🧰Modern Design Patterns in SQL

This module covers Star and Snowflake Schemas, Slowly Changing Dimensions (SCD), Change Data Capture (CDC), Event-driven Design, ETL vs ELT.

📘 Star and Snowflake Schemas

**Star Schema** and **Snowflake Schema** are two of the most common data warehouse design patterns used for organizing relational data in a way that supports efficient business intelligence queries.

💡 Understanding Star Schema

The **Star Schema** is characterized by its central fact table with multiple dimension tables connected to it. This design is also known as a 'fact constellation'.

  • `Fact Table`: Stores quantitative, measurable data (e.g., sales amounts, quantities) and foreign keys pointing to dimension tables.
  • `Dimension Tables`: Contain descriptive attributes about the facts (e.g., date dimensions, product categories).
// Example Star Schema structure
CREATE TABLE Fact_Sales (
  SaleID INT PRIMARY KEY,
  DateID INT,
  ProductID INT,
  CustomerID INT,
  Amount DECIMAL,
  FOREIGN KEY (DateID) REFERENCES Dim_Date(DateID),
  FOREIGN KEY (ProductID) REFERENCES Dim_Product(ProductID),
  FOREIGN KEY (CustomerID) REFERENCES Dim_Customer(CustomerID)
);

CREATE TABLE Dim_Date (
  DateID INT PRIMARY KEY,
  Date DATE,
  Month VARCHAR(20),
  Year INT
);

💡 Advantages of Star Schema

  • Simplifies query writing with fewer joins needed.
  • Fast query performance due to denormalized structure.
  • Easy to understand and maintain.

💡 Understanding Snowflake Schema

The **Snowflake Schema** is an extension of the Star Schema where dimension tables are further normalized into multiple related tables, creating a structure that resembles a snowflake.

// Example Snowflake Schema structure
CREATE TABLE Fact_Sales (
  SaleID INT PRIMARY KEY,
  DateID INT,
  ProductID INT,
  CustomerID INT,
  Amount DECIMAL,
  FOREIGN KEY (DateID) REFERENCES Dim_Date(DateID),
  FOREIGN KEY (ProductID) REFERENCES Dim_Product(ProductID),
  FOREIGN KEY (CustomerID) REFERENCES Dim_Customer(CustomerID)
);

CREATE TABLE Dim_Date (
  DateID INT PRIMARY KEY,
  MonthID INT,
  YearID INT,
  FOREIGN KEY (MonthID) REFERENCES Dim_Month(MonthID),
  FOREIGN KEY (YearID) REFERENCES Dim_Year(YearID)
);

💡 Advantages of Snowflake Schema

  • Reduces redundancy by fully normalizing dimension tables.
  • Improves data integrity with proper referential constraints.
  • Saves storage space by eliminating repeated information.

💡 When to Choose Star vs Snowflake Schema?

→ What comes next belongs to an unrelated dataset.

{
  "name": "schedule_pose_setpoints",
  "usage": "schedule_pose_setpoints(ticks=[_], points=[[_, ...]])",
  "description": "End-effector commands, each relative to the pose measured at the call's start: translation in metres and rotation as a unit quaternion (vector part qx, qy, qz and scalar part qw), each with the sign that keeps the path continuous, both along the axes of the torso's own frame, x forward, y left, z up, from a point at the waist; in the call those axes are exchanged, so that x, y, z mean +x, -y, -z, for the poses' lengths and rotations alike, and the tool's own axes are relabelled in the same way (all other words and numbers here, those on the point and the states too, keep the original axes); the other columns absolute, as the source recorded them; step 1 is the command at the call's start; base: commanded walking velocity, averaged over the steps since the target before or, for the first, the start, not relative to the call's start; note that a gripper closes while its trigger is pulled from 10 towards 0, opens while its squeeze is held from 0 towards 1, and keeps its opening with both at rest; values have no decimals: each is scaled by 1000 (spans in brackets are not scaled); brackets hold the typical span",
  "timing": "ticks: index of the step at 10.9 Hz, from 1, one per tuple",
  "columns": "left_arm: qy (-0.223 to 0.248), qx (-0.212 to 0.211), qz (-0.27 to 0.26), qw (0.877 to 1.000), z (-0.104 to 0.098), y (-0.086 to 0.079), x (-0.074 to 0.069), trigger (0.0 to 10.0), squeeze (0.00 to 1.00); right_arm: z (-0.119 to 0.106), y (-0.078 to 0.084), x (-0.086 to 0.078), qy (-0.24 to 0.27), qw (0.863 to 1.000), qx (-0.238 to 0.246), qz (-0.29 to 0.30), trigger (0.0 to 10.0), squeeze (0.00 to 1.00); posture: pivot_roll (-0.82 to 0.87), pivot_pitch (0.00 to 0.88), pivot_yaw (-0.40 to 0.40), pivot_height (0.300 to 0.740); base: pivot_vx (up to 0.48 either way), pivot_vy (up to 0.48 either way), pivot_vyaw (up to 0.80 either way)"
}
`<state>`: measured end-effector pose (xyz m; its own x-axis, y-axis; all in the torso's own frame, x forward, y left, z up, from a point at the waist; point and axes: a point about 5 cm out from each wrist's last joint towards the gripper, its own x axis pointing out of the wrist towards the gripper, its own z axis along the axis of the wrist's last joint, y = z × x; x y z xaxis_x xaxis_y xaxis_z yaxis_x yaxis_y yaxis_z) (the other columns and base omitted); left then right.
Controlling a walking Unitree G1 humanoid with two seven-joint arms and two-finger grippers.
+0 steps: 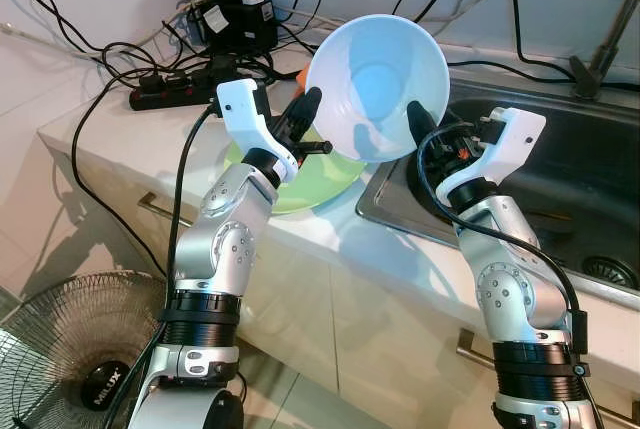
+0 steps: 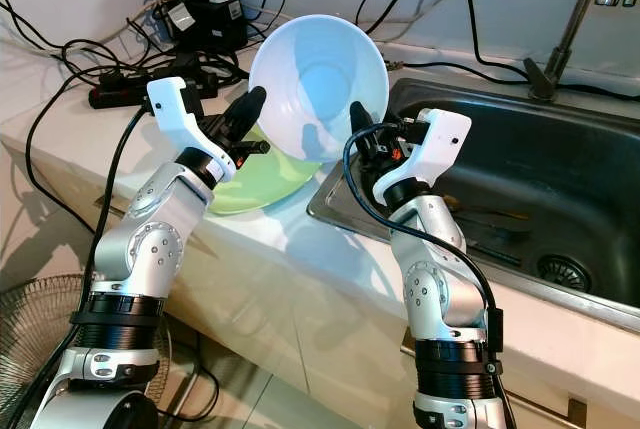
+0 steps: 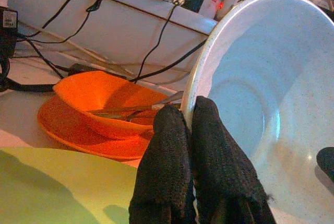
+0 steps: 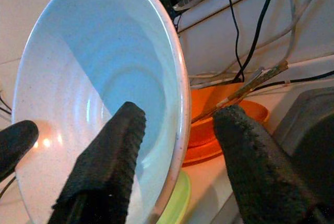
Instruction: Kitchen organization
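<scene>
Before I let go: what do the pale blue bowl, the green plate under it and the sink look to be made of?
Pale blue bowl: likely melamine or glazed ceramic; matte, finely speckled, thin rim.
Green plate: smooth, uniform colour, probably plastic or melamine.
Sink: stainless steel, brushed grey with soft reflections.

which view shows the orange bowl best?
Left wrist view: the orange bowl sits whole on its orange plate, utensils inside. Right wrist view gives a slice behind the blue bowl. Left eye view shows just an orange sliver beside the blue bowl's rim.
</scene>
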<state>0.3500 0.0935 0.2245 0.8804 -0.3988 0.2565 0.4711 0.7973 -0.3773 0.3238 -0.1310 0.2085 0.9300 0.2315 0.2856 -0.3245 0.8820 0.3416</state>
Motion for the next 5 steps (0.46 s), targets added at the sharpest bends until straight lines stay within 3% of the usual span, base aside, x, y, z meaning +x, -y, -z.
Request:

  • Use **Star Schema** when query performance is critical and storage space is not a primary concern.
  • Use **Snowflake Schema** when data integrity, storage efficiency, and full normalization are important considerations.

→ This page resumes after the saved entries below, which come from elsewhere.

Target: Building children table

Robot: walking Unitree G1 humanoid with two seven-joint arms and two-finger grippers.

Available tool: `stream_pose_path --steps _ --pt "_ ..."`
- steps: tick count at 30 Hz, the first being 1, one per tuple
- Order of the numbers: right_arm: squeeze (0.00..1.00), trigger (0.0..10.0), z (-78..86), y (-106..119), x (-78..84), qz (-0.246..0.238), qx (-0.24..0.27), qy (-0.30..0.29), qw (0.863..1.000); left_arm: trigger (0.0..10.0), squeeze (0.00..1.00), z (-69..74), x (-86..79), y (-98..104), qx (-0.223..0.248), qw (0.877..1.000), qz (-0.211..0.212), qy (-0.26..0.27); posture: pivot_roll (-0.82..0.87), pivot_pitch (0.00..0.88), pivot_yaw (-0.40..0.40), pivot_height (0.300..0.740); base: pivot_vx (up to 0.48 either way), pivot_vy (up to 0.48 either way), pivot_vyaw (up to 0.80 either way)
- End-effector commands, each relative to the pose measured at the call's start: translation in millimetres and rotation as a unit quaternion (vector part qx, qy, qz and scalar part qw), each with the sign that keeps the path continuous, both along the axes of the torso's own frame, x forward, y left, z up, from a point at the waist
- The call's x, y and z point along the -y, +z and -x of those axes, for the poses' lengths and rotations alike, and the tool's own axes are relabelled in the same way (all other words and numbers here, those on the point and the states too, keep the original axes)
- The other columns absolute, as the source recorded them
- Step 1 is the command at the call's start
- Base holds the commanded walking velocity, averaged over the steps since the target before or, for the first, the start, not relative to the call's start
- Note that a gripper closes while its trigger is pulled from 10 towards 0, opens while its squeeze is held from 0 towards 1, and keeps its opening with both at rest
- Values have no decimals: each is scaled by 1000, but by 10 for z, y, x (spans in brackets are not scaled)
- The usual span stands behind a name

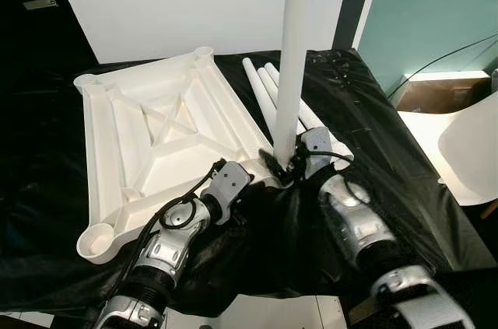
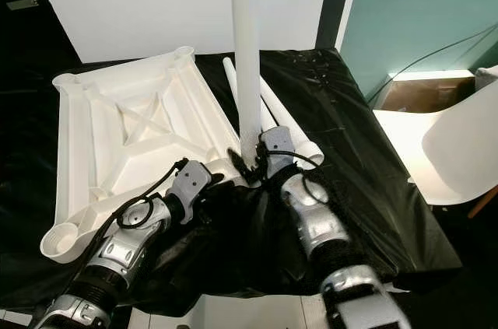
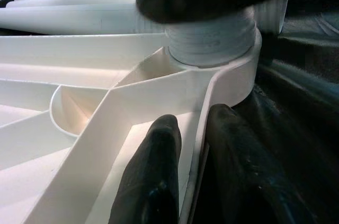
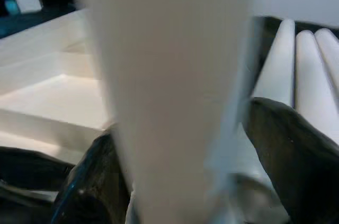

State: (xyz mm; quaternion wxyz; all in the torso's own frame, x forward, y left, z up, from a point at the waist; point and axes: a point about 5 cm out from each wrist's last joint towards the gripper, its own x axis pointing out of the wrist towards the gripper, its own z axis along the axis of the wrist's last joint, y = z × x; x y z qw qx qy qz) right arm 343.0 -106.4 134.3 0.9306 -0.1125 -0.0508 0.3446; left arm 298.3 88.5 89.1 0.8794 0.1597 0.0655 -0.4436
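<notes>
Black cloth covers the bench where the tabletop [image 1: 163,142] lies face down, one leg [image 1: 294,49] upright in its near corner socket [image 3: 233,73].

Right gripper [image 1: 286,167] pinches the leg low, a finger on each side; left gripper [image 3: 193,171] pinches the tabletop's rim wall just beside the socket, steadying it. To do this well, I would keep the leg plumb, turn the thread [image 3: 212,41] home without cross-threading, and hold the rim firm. Spare legs [image 1: 264,88] lie alongside. The leg's top is cut off; thread depth is hard to judge.
</notes>
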Motion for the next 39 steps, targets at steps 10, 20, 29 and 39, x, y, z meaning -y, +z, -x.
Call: stream_pose_path --steps 10,20,29,39 --pt "0 0 -86 -67 133 56 -51 24 997 10000 0 151 4 -299 -67 997 -31 -24 12 0 -3 740 0 0 0" --pt "0 0 176 -287 -128 -104 -38 -83 990 10000 0 159 -34 -305 -67 997 -35 -22 30 0 -13 740 0 0 0" --pt "0 10000 137 -240 -184 -151 -13 -179 972 10000 0 129 -54 -283 -62 997 -36 -16 33 0 -5 740 0 0 0" --pt "1000 10000 131 -187 -224 -116 -17 -80 990 10000 0 130 -41 -293 -63 997 -32 -13 33 0 -13 740 0 0 0"
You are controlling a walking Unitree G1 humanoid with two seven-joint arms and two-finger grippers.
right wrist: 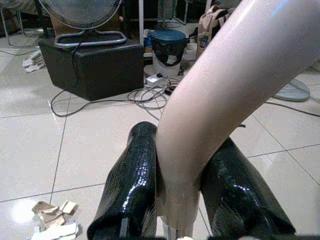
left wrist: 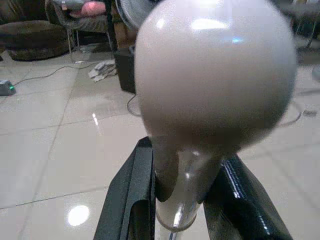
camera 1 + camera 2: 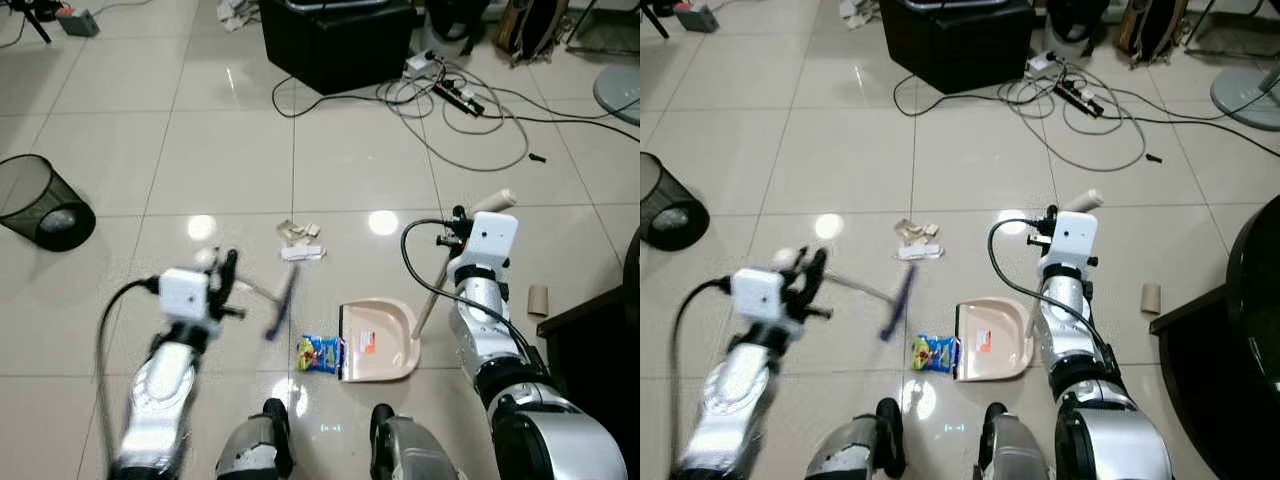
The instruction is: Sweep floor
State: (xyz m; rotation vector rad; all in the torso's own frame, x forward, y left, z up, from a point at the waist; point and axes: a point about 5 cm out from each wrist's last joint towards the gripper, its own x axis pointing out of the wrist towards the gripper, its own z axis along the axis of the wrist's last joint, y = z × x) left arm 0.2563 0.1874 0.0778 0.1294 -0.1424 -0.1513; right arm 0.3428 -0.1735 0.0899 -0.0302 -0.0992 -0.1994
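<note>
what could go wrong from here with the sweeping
The blue snack wrapper lies beside the dustpan, at its side wall rather than its mouth, so a stroke may push it past. The paper scraps sit well beyond the pan, and the broom in the left pincer looks blurred, so a fast swing could scatter them. The right pincer holds the dustpan handle up high; the pan might tip or slide.
</note>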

📘 Slowly Changing Dimensions (SCD)

In data warehousing, **Slowly Changing Dimensions (SCD)** refer to dimensions that change over time but retain their historical values. This concept is crucial for maintaining accurate records of how data evolves. There are three main types of SCD implementations: Type 1, Type 2, and Type 3. In this chapter, we'll explore each type in depth, including implementation strategies, best practices, and practical examples.

💡 What is an SCD?

  • A dimension that changes over time but retains historical data.
  • Used to track changes in attributes of entities over time.
  • Commonly used in data warehousing for maintaining accurate analytics.

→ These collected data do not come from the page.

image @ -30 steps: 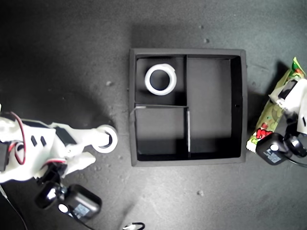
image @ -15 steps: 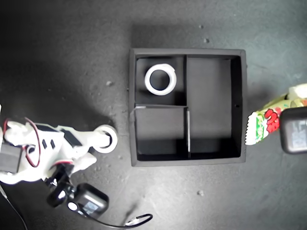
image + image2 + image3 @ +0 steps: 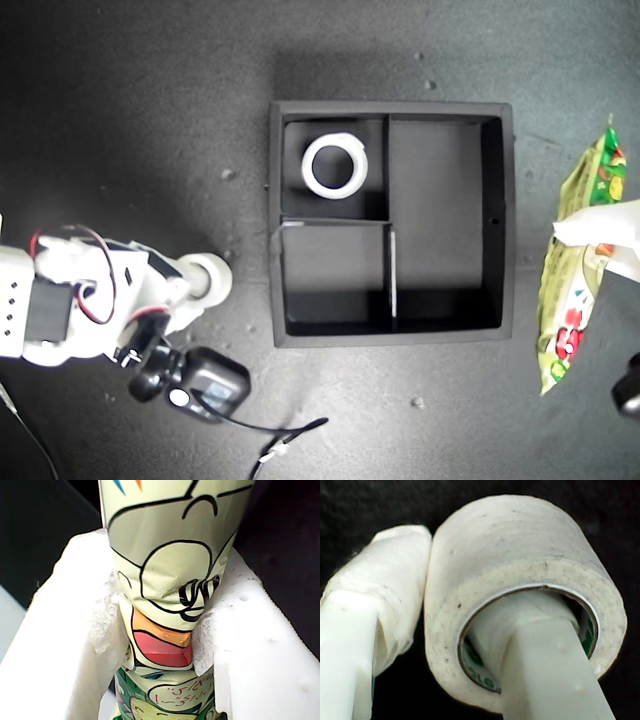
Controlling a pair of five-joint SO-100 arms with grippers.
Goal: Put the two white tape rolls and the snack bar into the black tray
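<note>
My first hand (image 3: 165,630) is clamping the snack bar (image 3: 580,260) beside the black tray (image 3: 505,215), so I should be lining it along the long compartment, while my second hand (image 3: 450,625) is pinching the smaller tape roll's (image 3: 205,280) wall.

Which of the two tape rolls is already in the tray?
The wider tape roll, lying flat in a small compartment of the black tray. My second gripper holds the other roll outside it.
</note>
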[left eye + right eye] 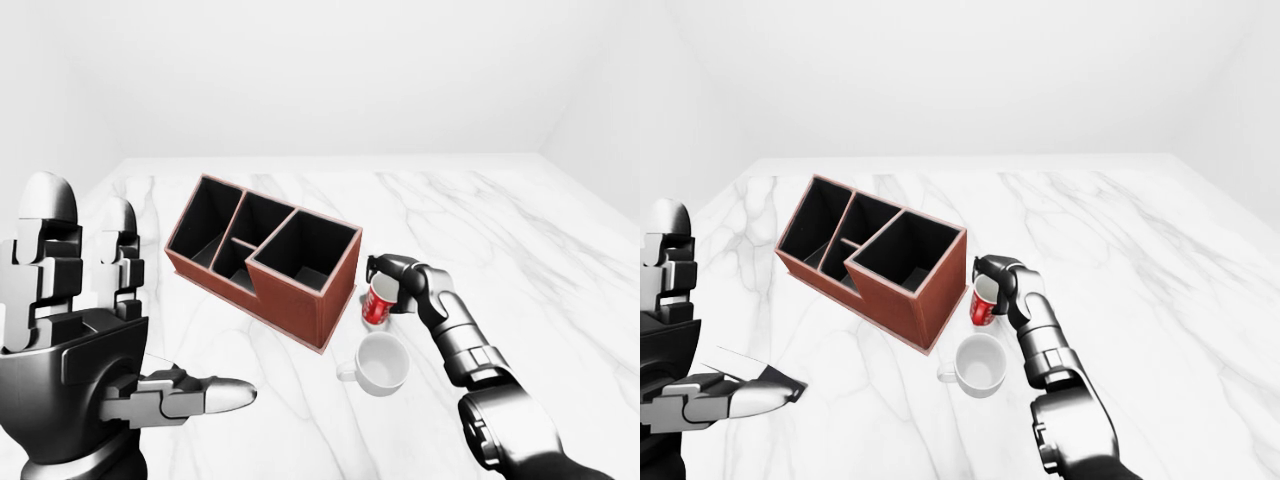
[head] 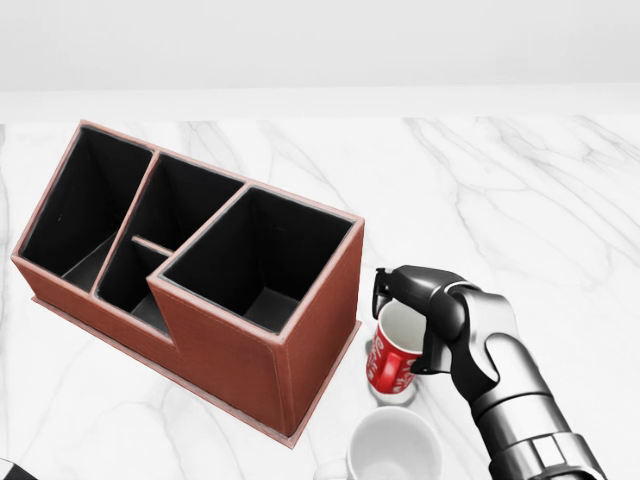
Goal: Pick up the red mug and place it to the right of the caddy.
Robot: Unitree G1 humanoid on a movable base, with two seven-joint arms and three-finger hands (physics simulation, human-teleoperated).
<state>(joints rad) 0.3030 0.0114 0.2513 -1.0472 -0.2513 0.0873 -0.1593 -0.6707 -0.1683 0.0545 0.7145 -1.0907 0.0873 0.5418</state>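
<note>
While the right hand (image 2: 420,320) wraps its fingers (image 2: 386,283) over the rim of the red paper-style mug with white lettering (image 2: 392,355), the mug leans with its mouth tipped toward the wrist, just beside the right wall of the red-brown, black-lined 4-compartment caddy (image 2: 200,270). Whether its base touches the white marbled counter (image 2: 520,190) cannot be told. One finger appears hooked inside the mouth while the others press the outer wall, so the hold looks like a rim pinch, not a full wrap. A white ceramic mug with a handle (image 2: 392,448) stands just below the red one in the head view, close enough that a careless lowering or wrist swing could knock it. If released while tilted, the red mug would likely topple or roll against the caddy. The left hand (image 1: 75,340) hovers well apart at the left of the left-eye view, fingers spread and holding nothing.
</note>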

SCD Type 1: Attribute Override

Type 1 SCD occurs when an attribute's value is updated without maintaining a history of the previous values. This type is typically used for non-key attributes that don't require historical tracking.

UPDATE dim_customer
SET phone_number = '555-1234'
WHERE customer_id = 1;

💡 When to Use Type 1?

  • Non-key attributes (e.g., phone number, email).
  • Attributes that don't require historical tracking.
  • Simple updates where maintaining history is unnecessary.

SCD Type 2: Add New Row

Type 2 SCD occurs when a new row is added to the dimension table to represent a change in an attribute, while the old row remains unchanged. This type maintains a complete history of all changes.

-- Insert new customer record
INSERT INTO dim_customer (customer_id, name, email, phone_number)
VALUES (1, 'John Doe', 'john.doe@example.com', '555-4321');

💡 When to Use Type 2?

  • Key attributes that require historical tracking.
  • Attributes that are part of the business key or natural key.
  • Scenarios where maintaining a complete history is critical.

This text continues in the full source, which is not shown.